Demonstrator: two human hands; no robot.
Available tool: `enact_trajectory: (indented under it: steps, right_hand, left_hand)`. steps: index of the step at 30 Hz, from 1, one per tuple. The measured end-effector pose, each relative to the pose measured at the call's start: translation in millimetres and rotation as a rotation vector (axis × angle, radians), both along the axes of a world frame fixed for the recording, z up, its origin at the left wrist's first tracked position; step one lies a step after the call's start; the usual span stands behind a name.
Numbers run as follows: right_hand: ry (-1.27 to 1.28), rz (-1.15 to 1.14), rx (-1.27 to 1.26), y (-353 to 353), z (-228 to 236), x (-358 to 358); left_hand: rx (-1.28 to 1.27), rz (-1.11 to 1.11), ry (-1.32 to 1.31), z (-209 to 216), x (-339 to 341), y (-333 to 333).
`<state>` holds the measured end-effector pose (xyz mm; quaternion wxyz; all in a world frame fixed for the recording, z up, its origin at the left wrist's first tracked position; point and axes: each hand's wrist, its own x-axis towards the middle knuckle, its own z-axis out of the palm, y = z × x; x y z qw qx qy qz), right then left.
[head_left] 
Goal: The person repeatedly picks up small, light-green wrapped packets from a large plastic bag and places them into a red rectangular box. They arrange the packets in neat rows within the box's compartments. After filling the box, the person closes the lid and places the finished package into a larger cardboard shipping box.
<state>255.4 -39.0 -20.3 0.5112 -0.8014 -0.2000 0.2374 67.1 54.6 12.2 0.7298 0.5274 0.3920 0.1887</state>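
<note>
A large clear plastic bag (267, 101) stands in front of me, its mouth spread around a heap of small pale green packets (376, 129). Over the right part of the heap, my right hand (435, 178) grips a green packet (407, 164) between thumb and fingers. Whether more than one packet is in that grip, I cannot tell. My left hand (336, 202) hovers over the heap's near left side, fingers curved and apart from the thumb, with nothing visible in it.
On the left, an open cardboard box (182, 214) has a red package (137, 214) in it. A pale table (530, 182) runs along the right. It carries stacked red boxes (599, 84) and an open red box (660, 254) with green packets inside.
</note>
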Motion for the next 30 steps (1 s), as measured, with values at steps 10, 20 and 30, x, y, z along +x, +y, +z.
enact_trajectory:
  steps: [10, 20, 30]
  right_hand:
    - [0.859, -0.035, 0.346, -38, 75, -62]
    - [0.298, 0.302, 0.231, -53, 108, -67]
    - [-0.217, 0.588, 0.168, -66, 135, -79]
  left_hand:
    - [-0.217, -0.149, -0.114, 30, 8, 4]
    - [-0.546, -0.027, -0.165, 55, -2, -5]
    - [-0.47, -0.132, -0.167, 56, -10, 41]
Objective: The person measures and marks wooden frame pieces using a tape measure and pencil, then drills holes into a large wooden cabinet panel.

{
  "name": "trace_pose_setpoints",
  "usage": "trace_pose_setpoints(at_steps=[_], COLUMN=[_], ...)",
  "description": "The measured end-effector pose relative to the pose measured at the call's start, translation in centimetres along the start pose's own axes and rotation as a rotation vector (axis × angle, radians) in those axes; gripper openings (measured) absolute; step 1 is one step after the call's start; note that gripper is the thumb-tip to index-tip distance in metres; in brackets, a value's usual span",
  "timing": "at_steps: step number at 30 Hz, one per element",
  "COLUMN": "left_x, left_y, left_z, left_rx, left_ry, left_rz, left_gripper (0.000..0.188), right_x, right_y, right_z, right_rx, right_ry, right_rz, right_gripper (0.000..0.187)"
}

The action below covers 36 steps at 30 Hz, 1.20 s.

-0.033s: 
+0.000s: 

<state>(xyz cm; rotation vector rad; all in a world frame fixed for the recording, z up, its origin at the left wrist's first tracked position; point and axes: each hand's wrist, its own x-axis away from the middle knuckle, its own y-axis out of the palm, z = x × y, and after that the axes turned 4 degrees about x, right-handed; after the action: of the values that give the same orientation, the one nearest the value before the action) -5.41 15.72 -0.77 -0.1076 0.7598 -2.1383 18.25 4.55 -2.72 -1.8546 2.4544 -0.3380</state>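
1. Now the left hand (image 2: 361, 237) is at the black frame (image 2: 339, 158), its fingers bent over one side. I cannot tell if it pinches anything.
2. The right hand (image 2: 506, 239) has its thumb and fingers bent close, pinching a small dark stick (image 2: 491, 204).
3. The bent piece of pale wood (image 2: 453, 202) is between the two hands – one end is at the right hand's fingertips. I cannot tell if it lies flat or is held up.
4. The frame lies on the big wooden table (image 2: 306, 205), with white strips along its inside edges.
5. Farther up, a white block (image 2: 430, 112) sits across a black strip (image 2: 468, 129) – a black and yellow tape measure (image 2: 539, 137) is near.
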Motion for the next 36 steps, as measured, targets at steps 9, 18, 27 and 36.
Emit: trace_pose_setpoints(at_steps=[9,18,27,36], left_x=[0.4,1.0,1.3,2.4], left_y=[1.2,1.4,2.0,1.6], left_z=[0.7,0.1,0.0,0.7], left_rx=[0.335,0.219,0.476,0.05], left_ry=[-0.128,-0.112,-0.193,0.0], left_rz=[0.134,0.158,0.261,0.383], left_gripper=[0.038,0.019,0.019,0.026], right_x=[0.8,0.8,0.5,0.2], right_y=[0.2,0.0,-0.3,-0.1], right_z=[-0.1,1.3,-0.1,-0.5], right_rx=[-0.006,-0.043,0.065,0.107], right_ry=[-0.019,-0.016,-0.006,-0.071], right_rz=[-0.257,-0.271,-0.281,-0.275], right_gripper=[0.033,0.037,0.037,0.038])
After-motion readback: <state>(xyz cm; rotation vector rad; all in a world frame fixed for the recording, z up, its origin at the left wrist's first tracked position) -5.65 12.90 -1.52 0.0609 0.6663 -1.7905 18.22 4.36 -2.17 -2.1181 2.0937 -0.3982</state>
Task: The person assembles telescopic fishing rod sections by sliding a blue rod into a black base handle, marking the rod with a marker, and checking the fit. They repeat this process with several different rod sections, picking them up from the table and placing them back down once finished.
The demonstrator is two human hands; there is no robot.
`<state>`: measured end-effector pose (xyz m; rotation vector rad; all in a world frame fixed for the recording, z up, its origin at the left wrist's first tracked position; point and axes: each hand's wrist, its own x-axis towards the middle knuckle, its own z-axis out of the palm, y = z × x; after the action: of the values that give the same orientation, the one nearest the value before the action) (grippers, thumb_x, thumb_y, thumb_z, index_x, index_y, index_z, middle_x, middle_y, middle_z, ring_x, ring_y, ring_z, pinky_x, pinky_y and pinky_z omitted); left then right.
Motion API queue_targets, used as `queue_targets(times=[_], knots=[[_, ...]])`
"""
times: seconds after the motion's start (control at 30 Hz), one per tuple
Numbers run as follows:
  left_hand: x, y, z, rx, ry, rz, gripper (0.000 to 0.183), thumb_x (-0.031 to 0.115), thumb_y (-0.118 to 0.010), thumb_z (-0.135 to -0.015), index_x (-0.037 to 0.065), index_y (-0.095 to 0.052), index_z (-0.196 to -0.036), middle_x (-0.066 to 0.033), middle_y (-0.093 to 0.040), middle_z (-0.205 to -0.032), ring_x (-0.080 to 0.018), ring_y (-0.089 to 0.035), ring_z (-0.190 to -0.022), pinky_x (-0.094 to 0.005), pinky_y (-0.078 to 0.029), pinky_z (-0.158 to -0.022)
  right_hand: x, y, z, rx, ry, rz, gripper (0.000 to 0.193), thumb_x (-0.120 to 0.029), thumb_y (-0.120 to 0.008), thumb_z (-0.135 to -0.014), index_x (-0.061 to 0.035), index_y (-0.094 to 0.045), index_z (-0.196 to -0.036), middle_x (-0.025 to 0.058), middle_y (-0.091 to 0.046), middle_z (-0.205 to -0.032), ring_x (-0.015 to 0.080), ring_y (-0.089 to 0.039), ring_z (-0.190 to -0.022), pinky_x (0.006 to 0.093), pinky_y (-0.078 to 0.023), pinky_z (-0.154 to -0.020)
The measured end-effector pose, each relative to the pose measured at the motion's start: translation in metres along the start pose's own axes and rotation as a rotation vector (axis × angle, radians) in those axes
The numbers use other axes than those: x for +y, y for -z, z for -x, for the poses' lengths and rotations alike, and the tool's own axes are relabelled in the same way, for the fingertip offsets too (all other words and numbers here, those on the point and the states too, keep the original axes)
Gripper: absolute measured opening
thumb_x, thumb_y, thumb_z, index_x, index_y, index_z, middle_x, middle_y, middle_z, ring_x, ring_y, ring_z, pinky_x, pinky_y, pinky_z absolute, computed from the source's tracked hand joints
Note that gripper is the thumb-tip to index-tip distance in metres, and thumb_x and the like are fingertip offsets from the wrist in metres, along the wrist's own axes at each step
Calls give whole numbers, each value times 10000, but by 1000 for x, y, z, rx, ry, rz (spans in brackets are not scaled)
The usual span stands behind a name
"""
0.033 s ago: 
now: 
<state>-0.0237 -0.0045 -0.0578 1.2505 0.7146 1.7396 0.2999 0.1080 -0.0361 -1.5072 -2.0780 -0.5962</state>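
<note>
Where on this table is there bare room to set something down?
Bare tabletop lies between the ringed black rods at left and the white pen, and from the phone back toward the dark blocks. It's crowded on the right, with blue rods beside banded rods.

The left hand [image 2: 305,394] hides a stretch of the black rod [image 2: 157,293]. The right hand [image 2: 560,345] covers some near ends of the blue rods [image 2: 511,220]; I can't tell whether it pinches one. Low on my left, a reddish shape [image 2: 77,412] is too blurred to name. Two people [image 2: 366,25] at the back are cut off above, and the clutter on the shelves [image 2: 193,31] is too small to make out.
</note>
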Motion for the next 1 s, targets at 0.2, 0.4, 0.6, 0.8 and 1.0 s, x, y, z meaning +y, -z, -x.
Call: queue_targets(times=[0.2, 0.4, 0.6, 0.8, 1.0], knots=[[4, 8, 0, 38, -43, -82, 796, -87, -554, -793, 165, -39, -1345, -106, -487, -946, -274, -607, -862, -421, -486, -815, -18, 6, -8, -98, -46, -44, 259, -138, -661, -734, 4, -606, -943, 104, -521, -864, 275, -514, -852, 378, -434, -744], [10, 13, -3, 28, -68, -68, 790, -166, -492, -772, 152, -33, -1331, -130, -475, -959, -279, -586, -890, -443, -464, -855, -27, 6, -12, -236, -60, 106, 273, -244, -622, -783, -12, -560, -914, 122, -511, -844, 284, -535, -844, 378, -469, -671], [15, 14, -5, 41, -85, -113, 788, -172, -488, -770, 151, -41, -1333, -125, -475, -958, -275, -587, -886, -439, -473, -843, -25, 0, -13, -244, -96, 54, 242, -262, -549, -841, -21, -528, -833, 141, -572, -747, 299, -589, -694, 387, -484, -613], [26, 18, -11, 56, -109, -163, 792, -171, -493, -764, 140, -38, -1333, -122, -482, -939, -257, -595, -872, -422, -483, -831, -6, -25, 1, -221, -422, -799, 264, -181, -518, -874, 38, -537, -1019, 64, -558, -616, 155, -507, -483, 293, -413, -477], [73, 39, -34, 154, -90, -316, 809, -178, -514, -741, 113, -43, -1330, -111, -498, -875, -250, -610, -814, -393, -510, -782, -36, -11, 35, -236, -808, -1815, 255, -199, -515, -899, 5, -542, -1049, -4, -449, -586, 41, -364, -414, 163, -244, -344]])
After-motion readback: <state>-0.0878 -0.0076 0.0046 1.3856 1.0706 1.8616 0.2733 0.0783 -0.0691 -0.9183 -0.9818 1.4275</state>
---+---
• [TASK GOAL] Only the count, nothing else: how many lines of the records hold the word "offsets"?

• [YOUR RESPONSE] 2